This week we will be featuring the second in a series of blog posts from Kevin Hunt, a contributor to PLP Pathways and teacher in the Swift House, Williston Central School. PLP Pathways encourages contributions from teachers and educators across the state who are implementing personalized learning or, like Kevin, have integrated it into their programs. This week, Kevin discusses the process for selecting and reflecting on evidence as part of the PLP process.
Portfolio and Reflection
Portfolio and Reflection
We use Google Sites as a platform for our online portfolio/PLP. The portfolio acts as the ‘medium’ that houses the PLP, which includes the ‘process.’ Each core teacher (there are four core teachers with roughly one-hundred students divided into the four core classrooms) creates an online roster for his or her core class and uses the add-on Site Maestro to blast out the e-Portfolio template that we use. Using Site Maestro allows us to keep a record and have quick accessibility to all of our core students’ PLPs as well as add bulk collaborators if needed (ie. other teachers, guidance counselors, etc.).
Once the students receive the template, they have the option to personalize their background and font. As a personal learning plan, we want the students to have as much say and control over the process as possible. They add their goals to the various tabs and under the “Goal Reflections” tab, they create a table, indicating what their five goals are. The Goal Reflection page is created as an ‘announcement page’ (mini blog), so students can have an ongoing record of their goal reflections, which occur on a weekly basis.
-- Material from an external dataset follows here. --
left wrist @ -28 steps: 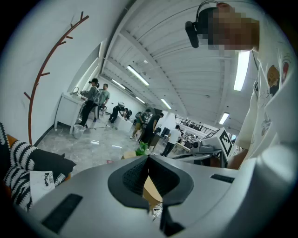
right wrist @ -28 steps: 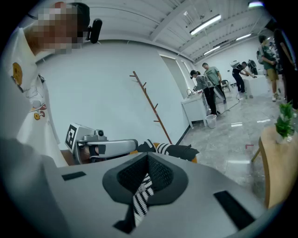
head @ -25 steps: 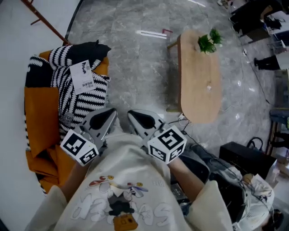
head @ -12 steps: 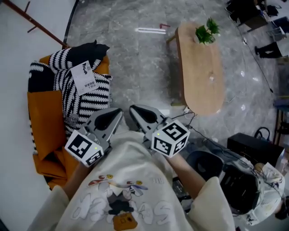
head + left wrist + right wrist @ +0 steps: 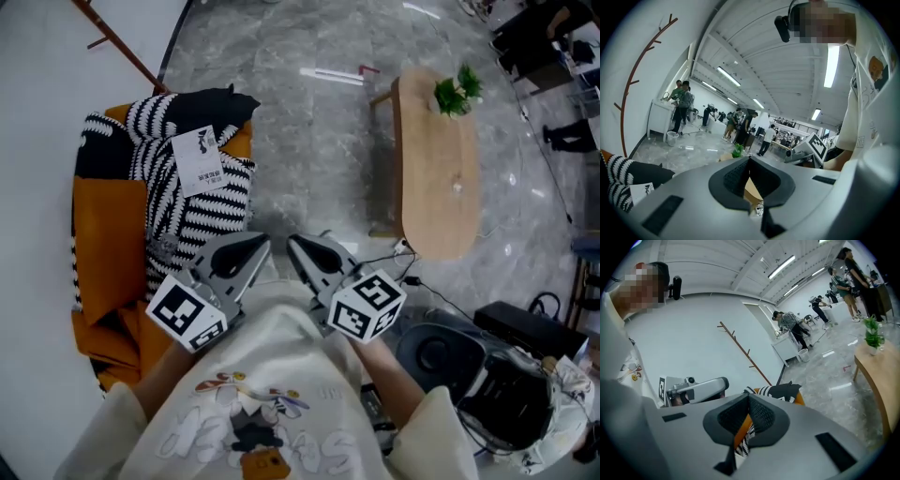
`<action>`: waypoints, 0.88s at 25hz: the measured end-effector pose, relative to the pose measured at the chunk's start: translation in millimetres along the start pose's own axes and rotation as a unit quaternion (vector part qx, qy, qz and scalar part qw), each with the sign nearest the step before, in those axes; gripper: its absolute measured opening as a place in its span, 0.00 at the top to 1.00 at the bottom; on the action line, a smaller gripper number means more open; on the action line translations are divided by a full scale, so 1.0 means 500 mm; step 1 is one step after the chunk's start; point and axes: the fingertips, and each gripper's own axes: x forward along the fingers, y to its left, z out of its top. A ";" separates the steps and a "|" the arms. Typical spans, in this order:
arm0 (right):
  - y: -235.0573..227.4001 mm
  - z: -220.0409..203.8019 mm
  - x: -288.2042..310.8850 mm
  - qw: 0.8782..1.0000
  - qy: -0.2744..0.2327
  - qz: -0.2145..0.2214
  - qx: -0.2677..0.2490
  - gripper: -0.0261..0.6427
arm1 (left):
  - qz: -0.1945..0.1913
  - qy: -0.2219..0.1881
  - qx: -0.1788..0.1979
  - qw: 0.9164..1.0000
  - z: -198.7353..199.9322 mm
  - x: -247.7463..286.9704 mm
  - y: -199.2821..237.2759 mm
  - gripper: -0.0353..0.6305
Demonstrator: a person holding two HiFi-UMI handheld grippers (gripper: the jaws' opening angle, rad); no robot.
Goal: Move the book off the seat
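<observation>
A white book (image 5: 201, 159) with dark print lies on a black-and-white striped throw (image 5: 192, 211) draped over the orange chair (image 5: 108, 225) at the left of the head view. Both grippers are held close to the person's chest, well short of the chair. My left gripper (image 5: 255, 246) points up and to the right, its jaws shut with nothing between them (image 5: 750, 160). Beside it my right gripper (image 5: 298, 246) points up and to the left, also shut and empty (image 5: 749, 398). The right gripper view looks past its jaws at the striped throw (image 5: 761, 391).
A long wooden table (image 5: 436, 169) with a small green plant (image 5: 457, 91) stands on the grey marble floor at the right. Black bags and cables (image 5: 487, 375) lie at the lower right. A brown branch-shaped rack (image 5: 122, 42) leans on the white wall. People stand far off (image 5: 682, 101).
The head view has drifted, so the chair and the table sit a little further right and lower in the picture. Both grippers stay shut near the chest, side by side.
</observation>
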 end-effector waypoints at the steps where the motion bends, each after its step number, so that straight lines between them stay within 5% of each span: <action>1: -0.003 0.012 0.007 1.000 0.000 0.003 0.002 0.95 | 0.002 0.004 -0.003 1.000 0.004 0.004 0.010 0.94; 6: -0.049 0.103 0.031 0.999 0.018 0.021 0.022 0.95 | 0.022 0.020 -0.018 0.999 0.067 0.072 0.049 0.94; 22: -0.405 0.412 0.104 0.990 0.046 0.126 0.033 0.95 | 0.117 0.014 -0.023 0.993 0.217 0.483 0.217 0.94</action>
We have built in a thirty minute block of time each week within our core (homeroom/advisory) class for students to work on their PLPs. During this time, students write a blurb in their goal reflections page, in which they provide input on progress they’ve made on their various goals that week, or if they haven’t made progress, they write what their next steps should be. This process keeps the students reflecting on a regular basis and creates a sense of accountability to commit to working on or at very least thinking about their goals.